* Work required
Isolate every line in the records below with "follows" in it.

Provided entries START

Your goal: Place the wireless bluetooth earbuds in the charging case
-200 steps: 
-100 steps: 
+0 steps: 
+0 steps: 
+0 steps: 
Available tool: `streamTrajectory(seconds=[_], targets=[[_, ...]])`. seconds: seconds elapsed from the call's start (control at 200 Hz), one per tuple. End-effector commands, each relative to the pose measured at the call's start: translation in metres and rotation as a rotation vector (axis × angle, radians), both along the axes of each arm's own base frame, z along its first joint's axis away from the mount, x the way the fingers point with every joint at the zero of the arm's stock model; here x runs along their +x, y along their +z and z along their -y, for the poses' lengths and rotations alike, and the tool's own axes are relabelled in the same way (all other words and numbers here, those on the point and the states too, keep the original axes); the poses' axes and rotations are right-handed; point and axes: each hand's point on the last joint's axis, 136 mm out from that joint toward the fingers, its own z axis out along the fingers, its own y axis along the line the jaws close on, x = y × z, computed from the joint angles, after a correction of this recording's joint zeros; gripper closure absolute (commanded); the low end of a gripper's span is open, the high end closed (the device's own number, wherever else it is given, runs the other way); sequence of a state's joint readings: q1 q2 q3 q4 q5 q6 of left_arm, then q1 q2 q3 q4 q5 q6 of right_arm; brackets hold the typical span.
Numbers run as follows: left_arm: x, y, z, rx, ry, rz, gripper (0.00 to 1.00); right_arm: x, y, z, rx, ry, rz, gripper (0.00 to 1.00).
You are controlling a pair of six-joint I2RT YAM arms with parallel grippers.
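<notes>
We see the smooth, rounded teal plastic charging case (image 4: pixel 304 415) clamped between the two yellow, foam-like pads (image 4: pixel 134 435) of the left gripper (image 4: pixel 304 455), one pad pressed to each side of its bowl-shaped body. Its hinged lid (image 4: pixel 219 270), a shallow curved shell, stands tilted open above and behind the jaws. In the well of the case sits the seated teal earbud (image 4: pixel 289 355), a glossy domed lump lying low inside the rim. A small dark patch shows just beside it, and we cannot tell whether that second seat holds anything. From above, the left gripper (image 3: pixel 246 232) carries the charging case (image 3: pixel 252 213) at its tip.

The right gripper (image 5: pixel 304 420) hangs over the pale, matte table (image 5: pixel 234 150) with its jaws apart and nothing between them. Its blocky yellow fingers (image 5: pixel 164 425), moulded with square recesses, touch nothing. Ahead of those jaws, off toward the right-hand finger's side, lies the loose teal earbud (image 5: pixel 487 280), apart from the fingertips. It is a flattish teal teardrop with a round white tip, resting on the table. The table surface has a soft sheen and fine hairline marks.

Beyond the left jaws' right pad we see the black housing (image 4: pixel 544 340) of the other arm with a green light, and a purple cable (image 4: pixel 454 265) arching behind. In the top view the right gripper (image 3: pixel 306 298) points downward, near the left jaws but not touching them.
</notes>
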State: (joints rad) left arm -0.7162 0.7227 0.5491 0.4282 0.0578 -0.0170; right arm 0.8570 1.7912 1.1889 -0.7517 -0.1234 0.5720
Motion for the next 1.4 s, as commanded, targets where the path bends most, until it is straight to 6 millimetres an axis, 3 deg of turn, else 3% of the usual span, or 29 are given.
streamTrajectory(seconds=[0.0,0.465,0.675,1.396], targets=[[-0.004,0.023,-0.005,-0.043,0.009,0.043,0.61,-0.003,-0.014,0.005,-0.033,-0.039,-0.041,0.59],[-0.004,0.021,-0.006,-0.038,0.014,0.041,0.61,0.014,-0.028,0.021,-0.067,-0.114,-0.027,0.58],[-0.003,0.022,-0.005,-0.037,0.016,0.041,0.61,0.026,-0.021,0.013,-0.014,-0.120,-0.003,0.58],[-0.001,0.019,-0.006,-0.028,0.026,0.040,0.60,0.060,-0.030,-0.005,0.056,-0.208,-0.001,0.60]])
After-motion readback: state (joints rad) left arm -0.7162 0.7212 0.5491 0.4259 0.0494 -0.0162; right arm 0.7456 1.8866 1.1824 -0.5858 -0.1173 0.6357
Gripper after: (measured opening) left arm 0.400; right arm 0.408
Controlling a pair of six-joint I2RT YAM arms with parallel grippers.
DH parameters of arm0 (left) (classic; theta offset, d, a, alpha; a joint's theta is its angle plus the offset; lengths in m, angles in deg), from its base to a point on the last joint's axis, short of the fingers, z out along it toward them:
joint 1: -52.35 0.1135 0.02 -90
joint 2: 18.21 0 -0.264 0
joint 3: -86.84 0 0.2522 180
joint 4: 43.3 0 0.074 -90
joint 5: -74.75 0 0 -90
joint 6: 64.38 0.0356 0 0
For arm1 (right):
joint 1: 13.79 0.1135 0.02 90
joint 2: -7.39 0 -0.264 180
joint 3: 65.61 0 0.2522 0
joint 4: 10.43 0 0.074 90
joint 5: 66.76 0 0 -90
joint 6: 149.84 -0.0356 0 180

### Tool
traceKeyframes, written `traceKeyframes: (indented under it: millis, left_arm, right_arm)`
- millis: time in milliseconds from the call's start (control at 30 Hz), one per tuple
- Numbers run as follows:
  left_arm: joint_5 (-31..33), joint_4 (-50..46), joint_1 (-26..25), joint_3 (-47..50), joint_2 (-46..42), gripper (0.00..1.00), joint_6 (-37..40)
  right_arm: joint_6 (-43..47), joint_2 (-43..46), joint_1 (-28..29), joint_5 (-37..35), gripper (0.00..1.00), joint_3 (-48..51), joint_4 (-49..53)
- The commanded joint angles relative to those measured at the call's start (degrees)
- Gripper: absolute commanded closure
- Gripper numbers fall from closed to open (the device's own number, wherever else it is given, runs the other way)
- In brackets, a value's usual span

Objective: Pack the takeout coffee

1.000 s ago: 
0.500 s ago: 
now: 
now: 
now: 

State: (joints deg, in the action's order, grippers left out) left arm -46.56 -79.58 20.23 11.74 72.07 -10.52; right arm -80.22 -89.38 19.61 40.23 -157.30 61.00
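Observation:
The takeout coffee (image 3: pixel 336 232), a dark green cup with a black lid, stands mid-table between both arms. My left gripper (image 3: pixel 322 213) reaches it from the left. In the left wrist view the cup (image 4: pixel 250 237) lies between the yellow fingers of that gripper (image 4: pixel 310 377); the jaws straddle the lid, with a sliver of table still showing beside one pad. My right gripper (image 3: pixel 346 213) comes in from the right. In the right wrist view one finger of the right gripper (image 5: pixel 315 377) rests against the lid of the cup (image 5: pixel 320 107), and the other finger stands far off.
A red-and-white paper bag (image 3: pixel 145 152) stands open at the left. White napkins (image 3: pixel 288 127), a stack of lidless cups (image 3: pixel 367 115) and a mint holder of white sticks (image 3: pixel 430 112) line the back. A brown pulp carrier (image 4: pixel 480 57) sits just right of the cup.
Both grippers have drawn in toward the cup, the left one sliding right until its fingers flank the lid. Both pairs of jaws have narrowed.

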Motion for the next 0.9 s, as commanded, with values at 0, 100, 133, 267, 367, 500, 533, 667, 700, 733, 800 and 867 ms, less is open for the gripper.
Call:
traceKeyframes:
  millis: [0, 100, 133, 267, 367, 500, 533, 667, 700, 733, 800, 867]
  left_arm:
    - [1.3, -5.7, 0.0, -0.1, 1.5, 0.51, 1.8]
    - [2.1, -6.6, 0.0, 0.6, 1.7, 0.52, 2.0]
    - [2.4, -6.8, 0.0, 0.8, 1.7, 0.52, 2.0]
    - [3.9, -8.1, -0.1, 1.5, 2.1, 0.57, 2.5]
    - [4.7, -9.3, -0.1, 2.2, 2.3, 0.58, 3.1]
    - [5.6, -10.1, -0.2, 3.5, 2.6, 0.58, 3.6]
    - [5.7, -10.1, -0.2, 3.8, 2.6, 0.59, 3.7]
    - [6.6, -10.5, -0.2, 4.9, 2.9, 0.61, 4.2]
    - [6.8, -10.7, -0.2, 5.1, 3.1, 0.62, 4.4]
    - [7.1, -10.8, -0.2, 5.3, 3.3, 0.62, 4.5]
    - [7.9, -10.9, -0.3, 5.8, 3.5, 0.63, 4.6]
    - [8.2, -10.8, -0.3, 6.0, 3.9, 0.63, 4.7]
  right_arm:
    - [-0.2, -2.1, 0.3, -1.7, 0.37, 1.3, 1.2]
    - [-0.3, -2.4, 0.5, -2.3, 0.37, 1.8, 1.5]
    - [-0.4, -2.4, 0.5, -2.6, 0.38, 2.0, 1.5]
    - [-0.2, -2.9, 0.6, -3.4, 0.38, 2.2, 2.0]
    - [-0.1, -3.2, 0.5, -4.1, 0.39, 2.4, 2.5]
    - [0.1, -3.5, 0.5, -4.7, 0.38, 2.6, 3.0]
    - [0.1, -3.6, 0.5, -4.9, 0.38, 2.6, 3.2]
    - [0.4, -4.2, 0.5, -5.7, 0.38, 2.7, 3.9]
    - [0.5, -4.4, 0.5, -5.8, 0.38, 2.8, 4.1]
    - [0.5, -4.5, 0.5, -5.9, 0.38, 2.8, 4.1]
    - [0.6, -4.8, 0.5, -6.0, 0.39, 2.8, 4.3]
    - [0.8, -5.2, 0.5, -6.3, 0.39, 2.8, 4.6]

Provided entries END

* Completed exercise
Numbers run as follows: left_arm: x, y, z, rx, ry, rz, gripper (0.00 to 1.00); right_arm: x, y, z, rx, ry, rz, gripper (0.00 to 1.00).
- Numbers run as follows:

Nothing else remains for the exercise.